Built upon the biome ontology information and transfer learning techniques, EXPERT has acquired the context-aware flexibility and could easily expand the supervised model's search scope to include the context-dependent community samples and understudied biomes. While at the same time, it is superior to current approaches in source tracking accuracy and speed. EXPERT's superiority has been demonstrated on multiple source tracking tasks, including source tracking samples collected at different disease stages and longitudinal samples. For example, when dealing with 635 samples from a recent study of colorectal cancer, EXPERT could achieve an AUROC of 0.977 when predicting the host's phenotypical status. In summary, EXPERT has unleashed the potential of model-based source tracking approaches, enabling source tracking in versatile context-dependent settings, accomplishing pervasive and in-depth knowledge discovery from microbiome.

If you use EXPERT in a scientific publication, we would appreciate citations to the following paper:

Enabling technology for microbial source tracking based on transfer learning: From ontology-aware general knowledge to context-aware expert systems
Hui Chong, Qingyang Yu, Yuguo Zha, Guangzhou Xiong, Nan Wang, Chuqing Sun, Sicheng Wu, Weihua Chen, Kang Ning
bioRxiv 2021.01.29.428751; doi: https://doi.org/10.1101/2021.01.29.428751

If you have any question about our work, feel free to contact us.

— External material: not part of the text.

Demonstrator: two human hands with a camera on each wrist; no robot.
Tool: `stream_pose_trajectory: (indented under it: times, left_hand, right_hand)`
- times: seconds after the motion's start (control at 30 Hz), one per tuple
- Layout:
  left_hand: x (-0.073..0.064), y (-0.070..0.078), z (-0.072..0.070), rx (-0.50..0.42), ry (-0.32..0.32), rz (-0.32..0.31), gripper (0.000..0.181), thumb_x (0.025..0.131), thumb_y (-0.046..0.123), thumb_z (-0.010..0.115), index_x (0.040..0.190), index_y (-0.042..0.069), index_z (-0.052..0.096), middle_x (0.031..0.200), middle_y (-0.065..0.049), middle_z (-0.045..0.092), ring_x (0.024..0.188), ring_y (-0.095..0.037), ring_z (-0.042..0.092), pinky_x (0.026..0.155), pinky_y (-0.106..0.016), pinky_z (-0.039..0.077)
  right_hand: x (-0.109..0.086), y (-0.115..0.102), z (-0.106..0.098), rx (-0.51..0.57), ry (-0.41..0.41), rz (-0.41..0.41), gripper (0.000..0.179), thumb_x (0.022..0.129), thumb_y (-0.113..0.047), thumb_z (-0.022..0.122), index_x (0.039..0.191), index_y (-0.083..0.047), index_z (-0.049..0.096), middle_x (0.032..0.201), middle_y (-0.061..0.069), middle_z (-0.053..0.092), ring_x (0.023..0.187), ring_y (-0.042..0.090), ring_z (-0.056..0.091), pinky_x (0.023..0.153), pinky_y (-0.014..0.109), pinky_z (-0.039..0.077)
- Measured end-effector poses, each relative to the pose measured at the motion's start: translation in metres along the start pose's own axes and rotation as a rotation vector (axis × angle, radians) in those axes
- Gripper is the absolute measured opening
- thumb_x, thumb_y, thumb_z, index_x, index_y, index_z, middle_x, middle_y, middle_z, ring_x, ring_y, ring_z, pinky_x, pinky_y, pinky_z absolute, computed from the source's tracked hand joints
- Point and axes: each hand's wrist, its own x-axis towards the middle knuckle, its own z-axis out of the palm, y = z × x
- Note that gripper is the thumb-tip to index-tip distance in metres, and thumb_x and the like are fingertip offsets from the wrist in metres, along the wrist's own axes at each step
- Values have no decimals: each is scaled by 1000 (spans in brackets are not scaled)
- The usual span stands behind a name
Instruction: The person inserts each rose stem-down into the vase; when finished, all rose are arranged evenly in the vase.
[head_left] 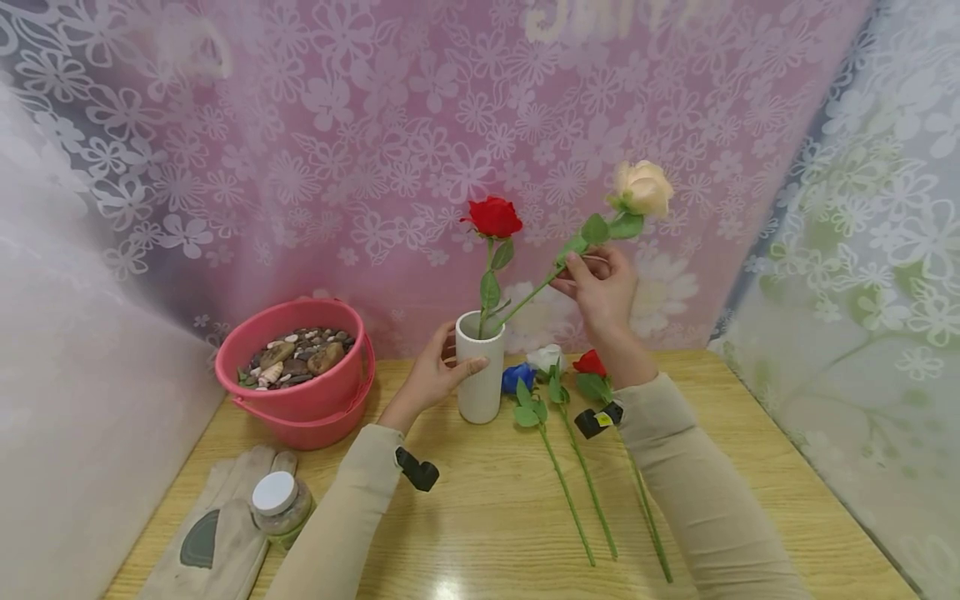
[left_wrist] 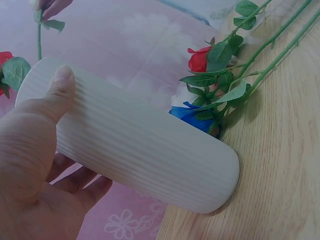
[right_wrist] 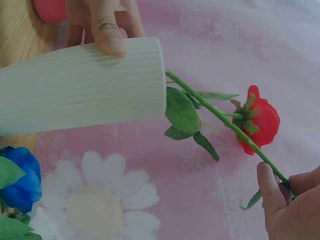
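Observation:
My left hand (head_left: 435, 375) grips a white ribbed vase (head_left: 480, 383) near its top, thumb across the front in the left wrist view. The vase stands upright on the table. A red rose (head_left: 495, 218) with green leaves rises out of it. In my right hand (head_left: 607, 296) I pinch the green stem of a cream rose (head_left: 645, 189) just below its leaves. That stem (right_wrist: 220, 116) slants down to the left, its lower end at the vase's mouth; I cannot tell how far inside it is.
Right of the vase lie a blue rose (head_left: 518, 378), a white rose (head_left: 546, 357) and another red rose (head_left: 590, 363), stems toward me. A pink bucket (head_left: 300, 408) of stones stands left, with work gloves (head_left: 217, 517) and a white-lidded jar (head_left: 281, 504) nearer. A flowered curtain (head_left: 420, 150) hangs behind.

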Motion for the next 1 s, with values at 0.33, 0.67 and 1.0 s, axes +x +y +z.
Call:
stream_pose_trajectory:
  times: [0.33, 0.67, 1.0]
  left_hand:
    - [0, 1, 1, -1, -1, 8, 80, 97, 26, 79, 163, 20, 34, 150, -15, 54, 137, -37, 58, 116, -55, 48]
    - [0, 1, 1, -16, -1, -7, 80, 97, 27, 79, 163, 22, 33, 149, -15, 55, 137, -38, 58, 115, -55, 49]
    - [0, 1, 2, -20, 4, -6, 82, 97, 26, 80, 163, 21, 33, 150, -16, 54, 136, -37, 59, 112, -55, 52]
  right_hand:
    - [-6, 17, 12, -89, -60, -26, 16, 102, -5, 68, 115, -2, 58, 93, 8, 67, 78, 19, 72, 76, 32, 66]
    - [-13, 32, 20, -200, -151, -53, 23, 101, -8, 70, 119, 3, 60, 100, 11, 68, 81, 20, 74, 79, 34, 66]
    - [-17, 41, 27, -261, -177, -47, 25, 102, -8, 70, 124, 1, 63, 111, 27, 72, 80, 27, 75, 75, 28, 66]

Thank you for using EXPERT.

Current features

  • Context-aware ability to adapt to microbiome studies via transfer learning
  • Fast, accurate and interpretable source tracking via ontology-aware forward propagation
  • Selective learning from training data
  • Ultra-fast data cleaning & cleaning via in-memory NCBI taxonomy database
  • Parallelized feature encoding via tensorflow.keras

Installation

python setup.py install

Usage

Ontology construction

construct a biome ontology using microbiomes.txt

expert construct -i microbiomes.txt -o ontology.pkl
# Also equivalent to
expert construct --input microbiomes.txt --output ontology.pkl
  • Input: microbiomes.txt file, contains path from "root" node to each leaf node of biome ontology.
root:Environmental:Terrestrial:Soil
root:Environmental:Terrestrial:Soil:Agricultural
root:Environmental:Terrestrial:Soil:Boreal_forest
root:Environmental:Terrestrial:Soil:Contaminated
root:Environmental:Terrestrial:Soil:Crop
root:Environmental:Terrestrial:Soil:Crop:Agricultural_land
root:Environmental:Terrestrial:Soil:Desert
root:Environmental:Terrestrial:Soil:Forest_soil
root:Environmental:Terrestrial:Soil:Grasslands
root:Environmental:Terrestrial:Soil:Loam:Agricultural
root:Environmental:Terrestrial:Soil:Permafrost
root:Environmental:Terrestrial:Soil:Sand
root:Environmental:Terrestrial:Soil:Tropical_rainforest
root:Environmental:Terrestrial:Soil:Uranium_contaminated
root:Environmental:Terrestrial:Soil:Wetlands
root:Host-associated:Plants:Rhizosphere:Soil
  • Output: constructed biome ontology (pickle format, non-human-readable).

Source mapping

Mapping their source environments to microbiome ontology

expert map --to-otlg -t ontology.pkl -i mapper.csv -o labels.h5
# Also equivalent to
expert map --to-otlg --otlg ontology.pkl --input mapper.csv --output labels.h5
  • Input: the mapper file, contains biome source information for samples.
EnvSampleID
0root:Engineered:WastewaterERR2260442
1root:Engineered:WastewaterSRR980322
2root:Engineered:WastewaterERR2985272
3root:Engineered:WastewaterERR2814648
4root:Engineered:WastewaterERR2985275
  • Output: the labels for samples in each layer of the biome ontology (HDF format, non-human-readable).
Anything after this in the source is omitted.